Kılıçdaroğlu iftarından notlar

Geçen yılın Ramazanı’nda partisine bir ilk yaşatan CHP lideri Kemal Kılıçdaroğlu, önceki akşam büyük oranda aynı kadroyla yine bir iftar sofrasında buluştu. Gördüğüm şu: Kılıçdaroğlu ‘özgürlükler’ konusunda bir yıl öncesinden daha öz-güvenli...

Başörtüsü ve dindarları ilgilendiren hemen bütün konularda...

Çok sevindim.

Sıkça kullandığı deyim ‘önyargılar’dı meselâ; “Birbirimizi yeni tanıyoruz, yakından tanıdıkça da farklı olmadığımızı anlıyoruz”cümlesini birkaç kez tekrarladı. “Düşüncelerimiz farklı olabilir, ama bu hiçbirimizi ‘öteki’ yapmaz; düşünce özgürlüğünün kapılarını sonuna kadar açmalıyız, yasaklarla hiçbir yere varılmaz” da dedi.

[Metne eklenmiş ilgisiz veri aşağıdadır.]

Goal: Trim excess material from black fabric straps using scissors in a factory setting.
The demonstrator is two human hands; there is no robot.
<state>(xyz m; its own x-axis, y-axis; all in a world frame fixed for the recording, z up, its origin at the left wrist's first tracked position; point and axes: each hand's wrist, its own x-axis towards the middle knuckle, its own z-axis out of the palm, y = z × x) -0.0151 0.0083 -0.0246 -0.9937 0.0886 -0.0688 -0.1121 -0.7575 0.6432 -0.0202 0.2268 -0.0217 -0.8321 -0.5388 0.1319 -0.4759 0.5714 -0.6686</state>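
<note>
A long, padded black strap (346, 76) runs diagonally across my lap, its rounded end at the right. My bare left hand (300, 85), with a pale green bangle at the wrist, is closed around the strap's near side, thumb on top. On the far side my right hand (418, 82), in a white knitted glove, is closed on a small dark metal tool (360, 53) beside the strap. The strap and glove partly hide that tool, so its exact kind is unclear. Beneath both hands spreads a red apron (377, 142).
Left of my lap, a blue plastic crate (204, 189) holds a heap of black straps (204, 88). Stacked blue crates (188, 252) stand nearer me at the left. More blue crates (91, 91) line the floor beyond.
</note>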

Diyanet İşleri Başkanlığı’na mektupla teşekkür etmiş... Sebebi? Aklına, “Kur’an Kursları’nda çocuklara neler öğretiliyor?” sorusu düşmüş ve Başkanlık’tan ders kitaplarını göndermelerini rica etmiş... “Okudum, çok güzel şeyler öğretildiğini anladım” dedi Kemal Bey...

Kendine güvenin en önemli belirtisi mizah duygusudur; konuşması sırasında, CHP lideri, bazısı öz-eleştiri içeren neşeli takılmalarda bulunmaktan, hatta yerini düşürüp fıkralar anlatmaktan da geri durmadı...

Oflu Ahmet Perver Hoca “Etraftan ne derler diye tereddüt geçirdim” dediğinde, Kılıçdaroğlu, 1960 sonrası bir CHP milletvekili adayının Of dolaylarında yaşadığı gerçek bir olayı şöyle aktardı: “CHP adayı yaşlı bir kadının taşımakta zorlandığı su kabıyla çeşmeden evine doğru gittiğini görünce yardım teklif etmiş... Kadın memnun olmuş tabii... Eve geldiğinde, kendisine yardım eden adamın kim olduğunu sormuş. ‘CHP’li’dediklerinde, kadın, ‘Gördün mü şimdi, biz bu suyla abdest alacaktık’ diye hayıflanmış...”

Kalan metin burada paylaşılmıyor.